FMEA in Manufacturing: How to Prevent Failures Before They Happen

Every manufacturer has experienced the same painful scenario: a product reaches the customer and fails in a way that nobody anticipated. The recall, the warranty costs, the reputation damage, all of it could have been prevented if the right questions had been asked earlier in the process.

Failure Mode and Effects Analysis (FMEA) is the structured method that asks those questions before production begins. It forces a cross-functional team to think systematically about what could go wrong, how likely it is, how severe the impact would be, and how detectable the failure is.

FMEA is a proactive, team-based risk assessment tool used to identify potential failure modes in a product or process, assess their impact, and define preventive actions before they reach the customer.

Use FMEA when: launching a new product or process, making changes to an existing design or process, responding to a recurring quality problem, or meeting customer or regulatory requirements such as IATF 16949 or ISO 9001.

Design FMEA (DFMEA): Focuses on potential failures in the product design itself, materials, tolerances, interfaces, and functions.
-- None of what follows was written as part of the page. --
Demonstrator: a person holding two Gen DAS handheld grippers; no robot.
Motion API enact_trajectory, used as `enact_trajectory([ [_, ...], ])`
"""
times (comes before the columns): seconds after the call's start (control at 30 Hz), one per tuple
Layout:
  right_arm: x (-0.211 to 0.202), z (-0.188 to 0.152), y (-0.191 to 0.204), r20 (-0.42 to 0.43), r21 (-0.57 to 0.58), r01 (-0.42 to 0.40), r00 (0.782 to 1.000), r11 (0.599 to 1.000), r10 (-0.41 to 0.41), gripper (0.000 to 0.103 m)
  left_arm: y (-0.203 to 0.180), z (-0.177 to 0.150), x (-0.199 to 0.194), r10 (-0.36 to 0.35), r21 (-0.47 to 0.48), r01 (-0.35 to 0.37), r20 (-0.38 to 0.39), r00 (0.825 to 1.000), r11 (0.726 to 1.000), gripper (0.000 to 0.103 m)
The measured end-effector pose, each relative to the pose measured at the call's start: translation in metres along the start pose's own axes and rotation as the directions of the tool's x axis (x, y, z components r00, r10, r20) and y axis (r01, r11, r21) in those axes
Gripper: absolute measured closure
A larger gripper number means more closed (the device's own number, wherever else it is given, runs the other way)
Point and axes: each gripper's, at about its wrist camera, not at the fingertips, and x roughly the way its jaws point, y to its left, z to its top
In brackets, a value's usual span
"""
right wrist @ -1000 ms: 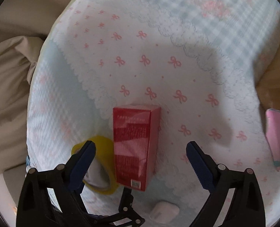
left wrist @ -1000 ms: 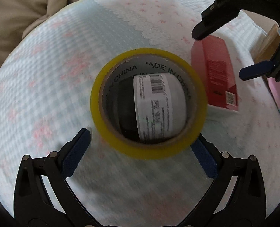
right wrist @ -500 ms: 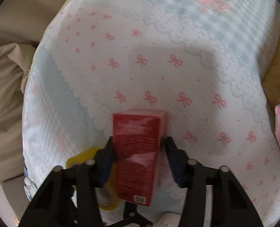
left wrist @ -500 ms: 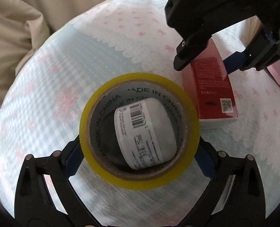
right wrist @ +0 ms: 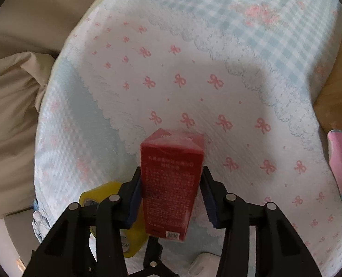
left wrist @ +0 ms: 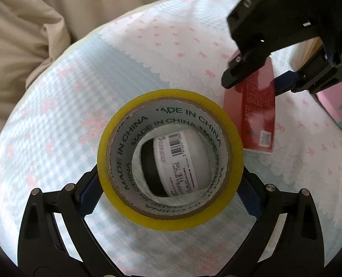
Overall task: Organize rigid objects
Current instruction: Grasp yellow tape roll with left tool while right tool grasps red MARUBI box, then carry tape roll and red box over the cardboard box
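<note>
one tape roll (left wrist: 170,159), one red box (right wrist: 171,182), both gripped

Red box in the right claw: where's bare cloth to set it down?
Free: the bow-print cloth ahead of the red box, between the beige cushion and the pink box. Crowded: behind it, where the left claw grips the yellow tape roll beside a white bottle.

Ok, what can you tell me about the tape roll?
The tape roll is yellow, with a grey-brown cardboard core printed MADE IN CHINA. The left gripper clamps its sides, its hole facing the camera. Through the hole shows a white barcoded container. Whether the roll rests on the cloth is unclear.
</note>
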Motion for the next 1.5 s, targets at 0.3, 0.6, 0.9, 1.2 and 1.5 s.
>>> enact_trajectory([
  [0.3, -0.042, -0.006, 0.003, 0.068, -0.040, -0.071, 0.995, 0.997, 0.073, 0.064, -0.004, 0.006, -0.042, 0.021, -0.016, -0.021, 0.046, 0.999, 1.000, 0.005],
  [0.6, -0.099, -0.027, 0.002, 0.127, -0.100, -0.115, 0.984, 0.988, 0.127, 0.064, -0.010, 0.006, -0.108, 0.049, -0.073, -0.042, 0.092, 0.995, 0.996, 0.005],
  [0.9, -0.187, -0.065, -0.009, 0.177, -0.153, -0.127, 0.972, 0.980, 0.154, 0.064, -0.032, 0.016, -0.206, 0.082, -0.083, -0.073, 0.111, 0.990, 0.994, 0.005],
  [1.2, -0.282, -0.092, -0.041, 0.217, -0.170, -0.153, 0.958, 0.973, 0.189, 0.065, -0.059, 0.031, -0.290, 0.067, -0.149, -0.042, 0.163, 0.984, 0.988, 0.005],
  [1.5, -0.361, -0.071, -0.100, 0.247, -0.213, -0.173, 0.943, 0.962, 0.224, 0.065, -0.117, 0.071, -0.321, 0.077, -0.198, -0.040, 0.183, 0.980, 0.979, 0.005],
])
Conducted by engineering teams before design is frozen.

Process FMEA (PFMEA): Focuses on potential failures in the manufacturing process, machining, assembly, handling, and inspection. Conducted by production and quality teams before process launch.
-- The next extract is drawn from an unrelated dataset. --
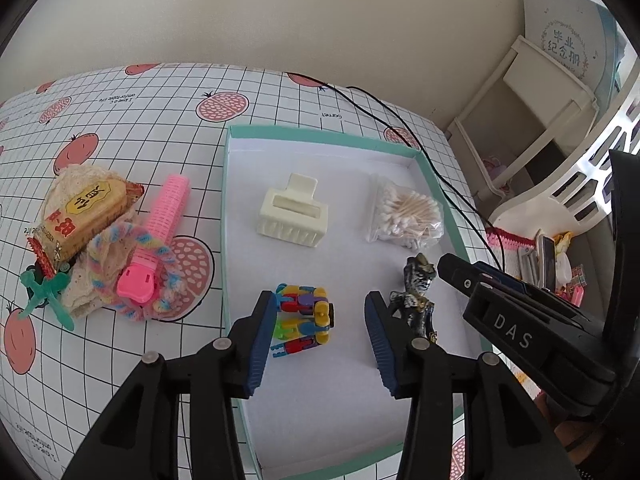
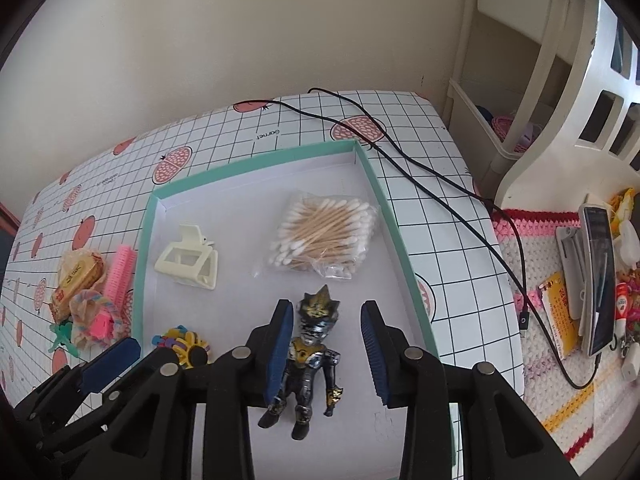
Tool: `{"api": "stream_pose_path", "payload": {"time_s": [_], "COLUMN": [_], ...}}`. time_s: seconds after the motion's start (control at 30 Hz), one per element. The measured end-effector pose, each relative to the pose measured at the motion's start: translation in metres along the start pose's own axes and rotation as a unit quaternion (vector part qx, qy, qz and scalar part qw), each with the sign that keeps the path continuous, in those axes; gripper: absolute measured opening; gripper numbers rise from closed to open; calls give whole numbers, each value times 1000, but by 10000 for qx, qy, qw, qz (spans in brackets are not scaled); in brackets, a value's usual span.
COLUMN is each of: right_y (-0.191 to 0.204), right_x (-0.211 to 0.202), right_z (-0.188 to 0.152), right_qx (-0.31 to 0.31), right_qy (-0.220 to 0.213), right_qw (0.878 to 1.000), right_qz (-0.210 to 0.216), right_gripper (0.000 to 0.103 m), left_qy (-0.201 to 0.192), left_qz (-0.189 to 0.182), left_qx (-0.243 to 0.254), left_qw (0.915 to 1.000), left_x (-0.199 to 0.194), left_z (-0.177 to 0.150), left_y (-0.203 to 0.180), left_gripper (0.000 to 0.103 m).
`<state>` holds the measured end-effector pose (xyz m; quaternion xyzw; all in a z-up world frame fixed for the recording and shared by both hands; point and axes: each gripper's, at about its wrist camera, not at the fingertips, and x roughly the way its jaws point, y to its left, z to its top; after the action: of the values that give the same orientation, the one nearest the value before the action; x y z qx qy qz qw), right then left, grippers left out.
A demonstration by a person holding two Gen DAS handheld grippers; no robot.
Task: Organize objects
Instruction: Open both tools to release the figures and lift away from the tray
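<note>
A checked tablecloth [image 1: 132, 128] with fruit prints covers the table, and on it sits a shallow teal-edged tray [image 1: 240, 240] with a white floor. Four things already lie inside: a bag of cotton swabs [image 2: 324, 236], a cream hair claw [image 1: 292, 212], a dark figurine [image 2: 308, 360] and a multicoloured link toy [image 1: 304, 316]. Left of the tray a pile waits: a wrapped snack [image 1: 80, 216], a pink hair roller [image 1: 156, 240], a pastel twisted ring [image 1: 132, 280] and a green plastic piece [image 1: 44, 292]. So the sorting looks about half done. The left gripper [image 1: 320, 340] stands wide apart around the link toy, which touches its left pad; the right gripper [image 2: 324, 344], also spread, straddles the figurine without clamping it.
</note>
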<state>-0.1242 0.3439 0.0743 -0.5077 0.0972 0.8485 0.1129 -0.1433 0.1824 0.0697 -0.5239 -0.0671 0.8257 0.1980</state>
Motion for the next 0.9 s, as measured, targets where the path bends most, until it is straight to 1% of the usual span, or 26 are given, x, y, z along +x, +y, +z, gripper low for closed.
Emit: {"api": "stream_pose_path", "payload": {"time_s": [0.1,0.23,0.37,0.5,0.53,0.57,0.6,0.63,0.67,0.7,0.73,0.77,0.8,0.83,0.9], "right_y": [0,0,2,2,2,2,3,3,3,4,4,5,5,5,5], "right_x": [-7,-14,-15,-9,-8,-6,-6,-5,-5,-4,-4,-3,-3,-2,-2], "right_z": [2,3,0,-5,-6,-8,-8,-9,-10,-10,-11,-11,-11,-12,-12], "right_qx": [25,66,-2,2,-4,-11,-17,-20,-41,-66,-81,-90,-91,-88,-88], "right_qy": [-45,-30,5,129,157,174,173,162,163,164,151,141,140,141,124], "right_qw": [10000,10000,10000,9999,9999,9998,9998,9999,9999,9998,9999,9999,9999,9999,9999], "right_qz": [37,23,28,9,2,-2,3,5,8,4,-13,-33,-37,-25,-19], "right_gripper": [39,39,39,39,39,46,52,65,68,68,72,79,82,86,92], "left_qy": [-132,-290,-419,-411,-399,-387,-387,-386,-380,-376,-376,-383,-381,-375,-397], "left_qz": [-29,26,182,349,388,427,459,490,531,588,661,733,795,857,915], "left_qx": [-36,-92,-134,-201,-235,-267,-295,-321,-345,-373,-400,-428,-459,-499,-568], "left_qw": [9999,9995,9989,9983,9982,9980,9978,9975,9973,9969,9963,9957,9950,9944,9934], "left_x": [-12,-25,-35,-36,-35,-35,-35,-35,-35,-34,-33,-33,-33,-33,-33], "left_z": [5,13,16,17,17,17,17,17,16,16,17,17,17,16,16], "left_y": [1,5,12,21,23,25,27,29,31,33,36,38,40,43,49], "left_gripper": [47,47,47,47,49,53,56,59,64,67,72,75,77,82,83]}}
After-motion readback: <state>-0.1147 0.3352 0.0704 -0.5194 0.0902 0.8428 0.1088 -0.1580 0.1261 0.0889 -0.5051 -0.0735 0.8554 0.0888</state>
Both are required in automotive supply chains under IATF 16949 and the AIAG-VDA FMEA Handbook.

• Product or process engineer (team leader)
• Quality engineer
• Manufacturing / process engineer
• Maintenance representative
• Operator or team leader from the production area
• Customer representative (for DFMEA, if applicable)

Step 1: List the process steps or design functions: Break down the process into individual steps. For DFMEA, list each product function.
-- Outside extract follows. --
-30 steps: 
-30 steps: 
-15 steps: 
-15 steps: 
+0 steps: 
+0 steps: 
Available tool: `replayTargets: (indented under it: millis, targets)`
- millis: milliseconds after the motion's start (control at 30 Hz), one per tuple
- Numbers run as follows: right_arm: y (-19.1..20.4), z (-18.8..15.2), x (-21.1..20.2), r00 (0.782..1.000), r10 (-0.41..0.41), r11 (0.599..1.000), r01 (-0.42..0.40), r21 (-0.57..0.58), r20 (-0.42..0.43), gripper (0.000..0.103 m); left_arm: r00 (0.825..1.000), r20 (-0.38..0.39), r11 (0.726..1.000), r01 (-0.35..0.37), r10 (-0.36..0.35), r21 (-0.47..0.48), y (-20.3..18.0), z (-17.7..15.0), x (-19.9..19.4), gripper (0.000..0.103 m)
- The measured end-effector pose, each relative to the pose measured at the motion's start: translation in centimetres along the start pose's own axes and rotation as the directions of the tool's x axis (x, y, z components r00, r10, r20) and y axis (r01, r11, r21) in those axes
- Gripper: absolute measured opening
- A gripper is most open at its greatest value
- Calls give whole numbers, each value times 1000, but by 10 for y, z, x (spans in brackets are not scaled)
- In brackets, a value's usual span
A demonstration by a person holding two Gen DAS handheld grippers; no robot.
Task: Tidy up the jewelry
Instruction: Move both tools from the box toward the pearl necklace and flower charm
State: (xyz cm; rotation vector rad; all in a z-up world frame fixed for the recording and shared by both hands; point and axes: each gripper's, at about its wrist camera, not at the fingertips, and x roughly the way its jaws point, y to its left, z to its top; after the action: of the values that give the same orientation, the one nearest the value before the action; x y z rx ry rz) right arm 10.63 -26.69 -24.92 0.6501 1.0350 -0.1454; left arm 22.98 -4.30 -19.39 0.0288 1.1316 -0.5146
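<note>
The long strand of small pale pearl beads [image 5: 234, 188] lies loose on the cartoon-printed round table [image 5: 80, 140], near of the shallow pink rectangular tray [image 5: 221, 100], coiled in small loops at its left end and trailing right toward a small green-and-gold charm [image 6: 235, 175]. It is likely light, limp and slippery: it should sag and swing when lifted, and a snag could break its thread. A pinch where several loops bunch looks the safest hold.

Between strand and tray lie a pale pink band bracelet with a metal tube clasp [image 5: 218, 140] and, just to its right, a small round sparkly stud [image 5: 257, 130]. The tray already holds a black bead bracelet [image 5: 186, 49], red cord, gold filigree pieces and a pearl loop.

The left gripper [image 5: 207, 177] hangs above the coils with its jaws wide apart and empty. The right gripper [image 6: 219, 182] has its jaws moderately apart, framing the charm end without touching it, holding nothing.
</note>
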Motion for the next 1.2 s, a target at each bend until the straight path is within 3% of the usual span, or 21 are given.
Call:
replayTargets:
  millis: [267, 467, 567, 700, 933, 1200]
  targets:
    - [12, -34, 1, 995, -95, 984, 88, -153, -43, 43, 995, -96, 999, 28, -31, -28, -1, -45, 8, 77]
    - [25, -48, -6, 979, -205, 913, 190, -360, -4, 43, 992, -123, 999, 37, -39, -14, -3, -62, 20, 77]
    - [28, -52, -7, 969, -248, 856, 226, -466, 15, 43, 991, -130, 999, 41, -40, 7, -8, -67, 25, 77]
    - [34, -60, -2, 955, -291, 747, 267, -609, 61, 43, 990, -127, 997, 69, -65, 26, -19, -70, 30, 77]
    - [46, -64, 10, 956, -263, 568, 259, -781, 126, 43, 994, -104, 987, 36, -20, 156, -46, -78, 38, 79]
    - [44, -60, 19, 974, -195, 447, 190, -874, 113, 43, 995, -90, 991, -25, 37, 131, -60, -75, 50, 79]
Step 2: Identify potential failure modes: For each step, ask: in what ways could this step fail to perform its intended function?

Step 3: Identify the effects of each failure: What happens to the customer (internal or external) when this failure occurs?

Step 4: Rate Severity (S): Score from 1 (no effect) to 10 (safety hazard without warning). Severity relates to the effect, not the cause.

Step 5: Identify potential causes: What could cause each failure mode? Use root cause thinking, not symptoms.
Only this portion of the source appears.